Okazuje się, że problem dzików dotyczy nie tylko mieszkańców Podzamcza czy Piaskowej Góry. W dzielnicy Konradów jest ich coraz więcej.
Miasto kilka dni temu chwaliło się, że udało się w ostatnich tygodniach skutecznie odłowić blisko 40 dzików, które zostaną wywiezione o 30 kilometrów w tereny leśne. Okazuje się, że jednak problem wcale nie znika. Zadzwoniła do nas mieszkanka dzielnicy Konradów, która z przerażeniem opowiadała o tym, co dzieje się właśnie w tej dzielnicy Wałbrzycha.
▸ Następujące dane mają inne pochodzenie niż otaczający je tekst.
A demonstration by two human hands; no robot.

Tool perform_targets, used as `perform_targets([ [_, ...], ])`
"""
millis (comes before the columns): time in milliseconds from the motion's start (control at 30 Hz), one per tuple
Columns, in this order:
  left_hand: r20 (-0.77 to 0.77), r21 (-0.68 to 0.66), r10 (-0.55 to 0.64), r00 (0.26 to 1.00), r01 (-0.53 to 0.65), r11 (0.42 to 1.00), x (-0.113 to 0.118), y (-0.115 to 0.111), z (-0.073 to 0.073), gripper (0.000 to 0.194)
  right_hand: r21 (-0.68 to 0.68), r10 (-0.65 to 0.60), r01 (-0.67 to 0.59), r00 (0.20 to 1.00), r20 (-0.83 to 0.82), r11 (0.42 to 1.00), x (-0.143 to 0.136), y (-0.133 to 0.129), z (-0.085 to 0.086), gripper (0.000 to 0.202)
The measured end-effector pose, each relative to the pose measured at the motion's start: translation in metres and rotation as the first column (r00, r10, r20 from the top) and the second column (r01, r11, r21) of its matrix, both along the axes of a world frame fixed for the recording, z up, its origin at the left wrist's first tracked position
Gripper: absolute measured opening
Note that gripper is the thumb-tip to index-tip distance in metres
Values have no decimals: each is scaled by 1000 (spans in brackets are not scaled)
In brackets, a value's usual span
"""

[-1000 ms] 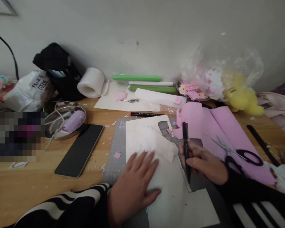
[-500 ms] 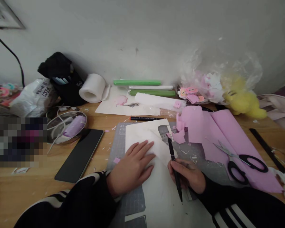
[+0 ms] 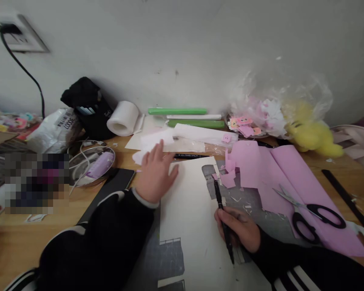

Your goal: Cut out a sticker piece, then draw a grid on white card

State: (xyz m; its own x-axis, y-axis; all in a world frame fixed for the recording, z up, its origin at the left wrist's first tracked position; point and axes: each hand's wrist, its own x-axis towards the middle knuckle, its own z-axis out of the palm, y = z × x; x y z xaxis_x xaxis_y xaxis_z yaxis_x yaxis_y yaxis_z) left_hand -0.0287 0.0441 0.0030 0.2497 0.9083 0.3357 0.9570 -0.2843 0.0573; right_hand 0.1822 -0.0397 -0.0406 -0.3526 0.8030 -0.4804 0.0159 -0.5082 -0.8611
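The black pen (image 3: 219,196) is clamped by the right hand (image 3: 239,229), tip nearward over the white card (image 3: 191,210), whose far-left corner is overlapped (contact is unclear) by the left hand (image 3: 155,176), fingers spread.

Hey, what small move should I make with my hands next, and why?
I'd probably rest your left hand flat on the white card to steady it. Your right hand holds the black pen, slanting down over the card, while the left is spread at its upper left edge, fingers toward the white tissue.
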Motion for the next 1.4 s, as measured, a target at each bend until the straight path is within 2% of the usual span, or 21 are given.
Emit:
perform_targets([
  [33,-1,-8,-87,996,87,996,6,-6,-4,33,1,13,-13,1000,-22,1000,1,0,0,52],
  [67,12,15,-284,959,284,959,12,-13,-8,38,0,37,-37,998,-49,999,3,0,-1,52],
  [100,-11,13,-505,863,505,863,17,-19,-11,39,-6,72,-73,994,-81,997,5,0,0,51],
  [133,-49,-4,-688,724,688,725,22,-26,-13,33,-17,116,-119,986,-119,993,7,0,0,50],
  [167,-67,-6,-796,601,798,603,26,-31,-14,29,-34,167,-174,973,-161,984,9,0,1,49],
  [200,-56,13,-828,557,830,558,29,-36,-15,22,-55,219,-234,953,-208,971,11,-1,1,49],
  [267,-43,32,-844,535,845,534,33,-43,-15,22,-106,301,-347,902,-310,932,12,-1,1,50],
  [367,-27,63,-834,550,834,548,38,-50,-15,35,-177,359,-469,827,-432,865,10,1,-3,51],
  [500,-6,76,-829,560,826,558,39,-55,-15,45,-222,402,-557,774,-490,800,13,7,-1,49],
  [600,241,-90,-700,672,734,673,28,-47,-10,51,-217,449,-592,761,-469,776,29,9,13,44],
  [633,384,-210,-534,753,634,744,22,-42,-8,54,-206,461,-595,760,-457,777,36,9,18,43],
  [700,439,-278,-381,814,526,804,13,-32,-5,52,-178,469,-576,778,-417,798,46,8,28,41],
  [733,466,-303,-324,824,492,816,11,-30,-4,50,-124,417,-487,833,-364,865,49,7,31,41],
  [767,496,-335,-272,825,471,816,11,-29,-4,47,-20,244,-266,911,-332,964,49,6,33,42],
  [833,568,-412,-223,792,508,757,18,-36,-6,36,73,36,-15,955,-294,997,44,5,33,31],
  [900,632,-485,-202,748,586,649,31,-50,-10,27,130,-111,151,956,-272,980,35,2,32,22],
  [1000,678,-561,-133,723,625,543,46,-70,-17,22,245,-317,364,925,-211,899,22,-3,30,19],
  [1067,692,-592,-84,717,629,504,49,-76,-20,22,324,-399,429,904,-158,843,17,-6,30,20],
  [1167,700,-621,-27,714,627,470,48,-76,-19,23,392,-383,386,919,-88,835,16,-7,29,22],
  [1267,700,-642,9,714,624,445,47,-74,-18,24,495,-272,257,961,-43,830,18,-6,29,17],
  [1400,690,-660,42,722,605,446,50,-76,-22,23,664,-148,62,986,73,745,18,-5,26,5],
])
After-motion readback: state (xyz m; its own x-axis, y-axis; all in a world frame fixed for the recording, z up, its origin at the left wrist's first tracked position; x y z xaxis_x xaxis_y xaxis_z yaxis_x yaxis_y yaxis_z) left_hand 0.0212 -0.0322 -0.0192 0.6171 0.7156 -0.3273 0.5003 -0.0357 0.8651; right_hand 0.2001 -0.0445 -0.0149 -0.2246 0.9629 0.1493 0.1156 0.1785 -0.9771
- Problem dzików narasta. Jest ich coraz więcej i niemal codziennie można je zobaczyć pod naszymi oknami. Dochodzą do samych budynków i wieczorem strach wyjść z domu - opowiada nasza czytelniczka. - Zgłaszaliśmy problem do Urzędu Miasta w Wałbrzychu, ale nie postawiono u nas tej klatki do odłowu dzików. Mieszkańcy coraz bardziej obawiają się o swoje bezpieczeństwo i oczekujemy, że ktoś z urzędu wreszcie na nasze sygnały zareaguje.